Supply Chains, Inflation, And China

These housekeeping concerns were discussed heavily during the 1Q22 call. In regard to supply chain challenges, gross margin in the first quarter saw a 340bp impact from air freight expenses to reach 54% vs. 57% last year, which should improve throughout the year. Markdowns were flat vs. 2021 and down 40bps vs. 2019, indicating some pricing power as Lululemon caters to the higher-income customers. That said, management noted a moderate increase in raw material costs, as most of Lululemon’s products are made of petroleum-based fabrics that are influenced by the price of oil.

China lockdowns did have a temporary setback on store operations (1/3 of 71 stores in mainland China were shut down), but stores in Beijing and Shanghai have been coming back online. Despite all the turmoil, sales in China increased by double-digit in Q1 and grew 60% on 3-yr CAGR basis. The majority of 40 new store openings in 2022 will be in China, indicating significant growth potential in the region. With 325 stores in the US, Lululemon should have no problem reaching at least 150-200 stores in China.

No Debt And Plenty Of Buyback Power

Lululemon ended Q1 with $1.26 billion in cash and no debt, a pristine balance sheet that should help investors sleep well at night with $9.8 cash per share. During the quarter, management spent roughly $230 million on share buybacks, retiring 700,000 shares at an average price of $328. With $955 million remaining in the repurchase program, they must be thrilled to buy back shares at 15% below their average purchase price in Q1. Suppose shares trade between $250 and $300, buybacks could provide EPS with an incremental upside of 2.5%-3%.

Valuation

Lululemon’s stock currently trades at ~28x NTM earnings of $10/share (27x ex-cash), a well-deserved premium relative to peers such as Nike (NKE), Adidas (OTCQX:ADDYY), and Under Armor (UA) at 24x, 16x, and 13x, respectively. In my view, however, the current multiple already reflects a strong case scenario for the underlying performance of the company, and the Street’s average price target of $394 (~40x NTM P/E) appears quite aggressive in today’s market.

For 2023 and beyond, top-line growth is likely to normalize to levels seen in 2013-2017 (annual growth between 12% and 16%) based on the company’s long-term goal of doubling revenue from $6.25 billion in 2021 to $12.5 billion in 2026. Should the market selloff continue, I think valuation is likely to return to similar levels in 2013 and 2017, with 20x at the low end, implying a share price of $200. If a recession does happen, further multiple contraction is not unreasonable, as forward P/E saw a violent reset to 9x in 2008.
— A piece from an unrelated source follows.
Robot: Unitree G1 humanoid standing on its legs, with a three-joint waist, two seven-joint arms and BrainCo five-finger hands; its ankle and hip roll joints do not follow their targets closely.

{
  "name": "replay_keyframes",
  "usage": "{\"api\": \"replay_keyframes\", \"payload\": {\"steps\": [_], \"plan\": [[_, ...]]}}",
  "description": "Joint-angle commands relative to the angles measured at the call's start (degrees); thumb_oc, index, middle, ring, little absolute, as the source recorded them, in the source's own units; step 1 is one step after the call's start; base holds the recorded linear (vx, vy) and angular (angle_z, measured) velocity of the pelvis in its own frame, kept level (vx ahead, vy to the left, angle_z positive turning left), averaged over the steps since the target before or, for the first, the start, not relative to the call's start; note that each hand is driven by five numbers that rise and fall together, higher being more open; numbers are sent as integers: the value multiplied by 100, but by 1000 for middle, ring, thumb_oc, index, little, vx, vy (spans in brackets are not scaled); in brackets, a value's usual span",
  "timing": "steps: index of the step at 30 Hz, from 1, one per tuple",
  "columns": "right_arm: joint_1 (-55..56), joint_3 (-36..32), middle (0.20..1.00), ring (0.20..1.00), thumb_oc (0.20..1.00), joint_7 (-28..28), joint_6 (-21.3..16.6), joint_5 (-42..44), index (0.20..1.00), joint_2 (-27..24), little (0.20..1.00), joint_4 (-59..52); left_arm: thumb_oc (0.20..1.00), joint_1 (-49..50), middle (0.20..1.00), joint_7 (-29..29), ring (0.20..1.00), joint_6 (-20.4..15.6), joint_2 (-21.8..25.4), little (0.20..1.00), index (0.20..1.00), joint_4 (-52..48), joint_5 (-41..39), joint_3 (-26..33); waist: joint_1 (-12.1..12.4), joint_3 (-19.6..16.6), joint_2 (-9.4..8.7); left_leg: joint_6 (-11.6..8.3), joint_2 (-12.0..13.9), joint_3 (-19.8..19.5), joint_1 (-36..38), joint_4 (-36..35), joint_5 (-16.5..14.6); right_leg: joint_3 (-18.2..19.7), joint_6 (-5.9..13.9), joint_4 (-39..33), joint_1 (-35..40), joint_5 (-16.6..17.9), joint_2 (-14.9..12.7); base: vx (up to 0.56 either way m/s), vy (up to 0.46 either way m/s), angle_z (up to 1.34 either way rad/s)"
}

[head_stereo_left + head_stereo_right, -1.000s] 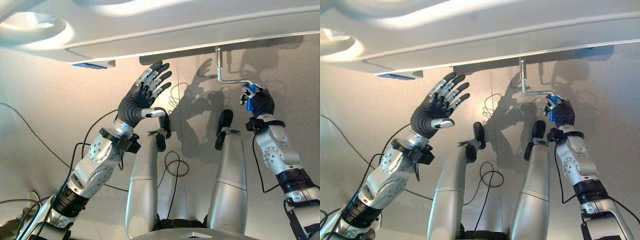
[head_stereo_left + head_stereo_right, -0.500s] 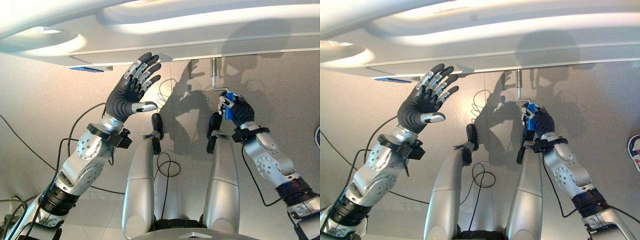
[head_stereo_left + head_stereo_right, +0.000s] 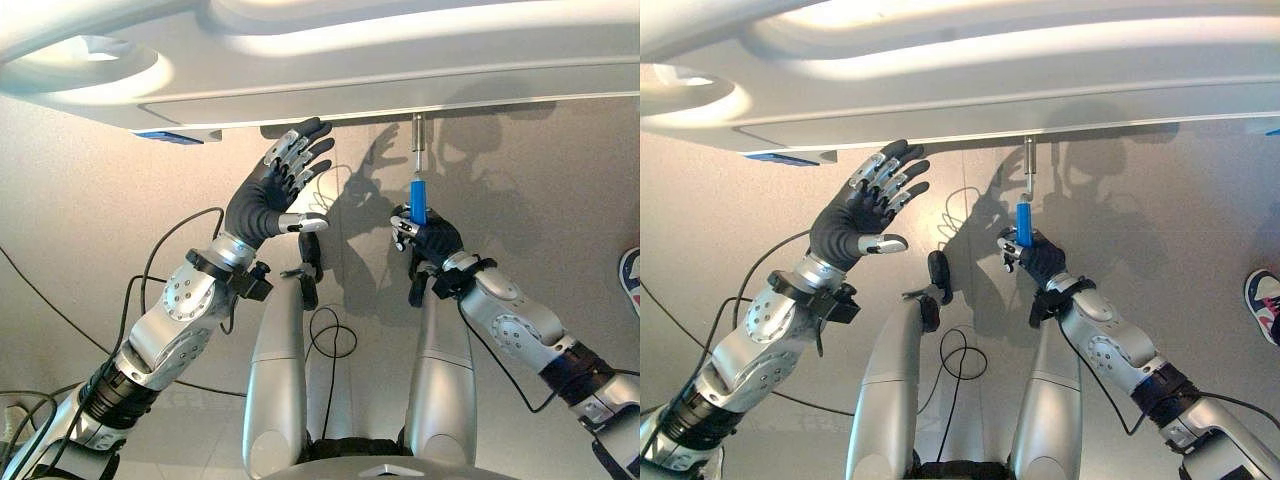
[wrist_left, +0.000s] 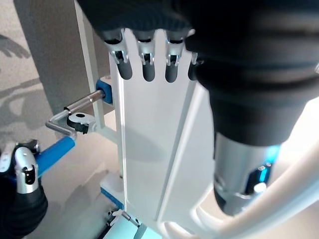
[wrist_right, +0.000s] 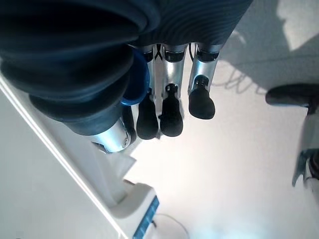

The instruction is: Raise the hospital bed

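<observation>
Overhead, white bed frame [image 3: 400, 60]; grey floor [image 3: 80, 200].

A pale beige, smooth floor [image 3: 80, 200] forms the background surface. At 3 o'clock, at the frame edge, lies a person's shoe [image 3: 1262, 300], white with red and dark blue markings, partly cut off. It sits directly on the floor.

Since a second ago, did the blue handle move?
Yes. The right hand swung the blue handle from out to the right of the metal rod to straight below it.
</observation>
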Motion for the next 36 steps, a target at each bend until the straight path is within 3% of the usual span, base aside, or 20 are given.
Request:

Looking To Catch This Falling Knife

Of course, valuation is highly subjective and a lot of it depends heavily on market sentiment. If inflation does cool down in 2H22 and the Fed no longer needs to take an aggressive stance in raising interest rates, investors could quickly return to risk-on mode and FOMO could send the market up 10% within a week. Therefore, in the case of further multiple contraction, I would establish a small position at 25x forward earnings or $250 and gradually build my way up should prices continue to reach lower.

In the case of a recession, my position will obviously turn out to be a total disaster. But, there’s also the inherent risk of missing out on potential gains by waiting for a doomsday scenario to buy a growth name like Lululemon. The Federal Reserve has more PhDs and economic data than anyone else on the planet, yet they can’t forecast the state of the economy six months out. So I am certainly in a less capable position to opine on the timing of the next recession.

Conclusion

In short, Lululemon is a best-of-breed name in the sportswear/athleisure industry set to benefit from increasing global awareness for health and fitness. While the company’s top and bottom line will likely continue growing, I think much of the growth assumptions have been baked into today’s share price. As a result, investors should wait for further multiple reset to become shareholders of this high-quality business.